[DATA SHOWN]

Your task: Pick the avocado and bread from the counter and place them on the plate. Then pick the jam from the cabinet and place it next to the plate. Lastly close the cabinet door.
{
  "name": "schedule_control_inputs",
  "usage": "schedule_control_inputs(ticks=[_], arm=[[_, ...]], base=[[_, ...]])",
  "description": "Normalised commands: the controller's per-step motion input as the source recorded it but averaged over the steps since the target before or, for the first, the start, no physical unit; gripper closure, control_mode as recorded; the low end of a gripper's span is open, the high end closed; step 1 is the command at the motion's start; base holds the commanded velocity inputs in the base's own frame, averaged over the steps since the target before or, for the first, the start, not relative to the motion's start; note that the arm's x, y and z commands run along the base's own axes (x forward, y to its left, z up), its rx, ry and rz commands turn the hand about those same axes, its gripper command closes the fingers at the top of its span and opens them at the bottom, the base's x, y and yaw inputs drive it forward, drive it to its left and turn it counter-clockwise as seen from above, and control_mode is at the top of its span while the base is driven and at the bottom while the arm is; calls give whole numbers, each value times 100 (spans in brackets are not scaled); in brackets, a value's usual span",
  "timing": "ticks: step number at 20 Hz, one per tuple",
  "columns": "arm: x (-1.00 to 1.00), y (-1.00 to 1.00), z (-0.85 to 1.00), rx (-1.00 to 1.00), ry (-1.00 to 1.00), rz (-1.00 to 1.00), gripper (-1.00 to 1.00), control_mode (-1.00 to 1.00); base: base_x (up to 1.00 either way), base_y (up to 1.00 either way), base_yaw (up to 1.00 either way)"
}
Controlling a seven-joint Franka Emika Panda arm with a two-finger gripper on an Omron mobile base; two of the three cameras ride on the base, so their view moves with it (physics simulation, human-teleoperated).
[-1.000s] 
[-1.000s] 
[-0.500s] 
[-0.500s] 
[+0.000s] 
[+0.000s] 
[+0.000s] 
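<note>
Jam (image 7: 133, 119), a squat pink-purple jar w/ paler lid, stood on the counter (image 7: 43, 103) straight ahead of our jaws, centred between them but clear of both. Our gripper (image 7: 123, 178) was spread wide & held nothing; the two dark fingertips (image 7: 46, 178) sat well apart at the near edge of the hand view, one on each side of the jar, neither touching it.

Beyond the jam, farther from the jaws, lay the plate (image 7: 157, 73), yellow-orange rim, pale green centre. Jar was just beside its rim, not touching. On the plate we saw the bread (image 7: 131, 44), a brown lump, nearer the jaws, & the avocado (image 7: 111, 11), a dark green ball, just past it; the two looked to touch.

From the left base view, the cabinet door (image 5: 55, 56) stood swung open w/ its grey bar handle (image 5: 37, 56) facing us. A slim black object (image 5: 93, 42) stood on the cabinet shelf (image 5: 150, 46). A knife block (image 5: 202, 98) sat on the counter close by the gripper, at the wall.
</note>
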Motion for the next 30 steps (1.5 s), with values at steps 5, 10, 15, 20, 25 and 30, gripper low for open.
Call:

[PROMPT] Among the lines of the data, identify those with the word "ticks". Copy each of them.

[YOUR RESPONSE]
  "usage": "schedule_control_inputs(ticks=[_], arm=[[_, ...]], base=[[_, ...]])",
  "timing": "ticks: step number at 20 Hz, one per tuple",

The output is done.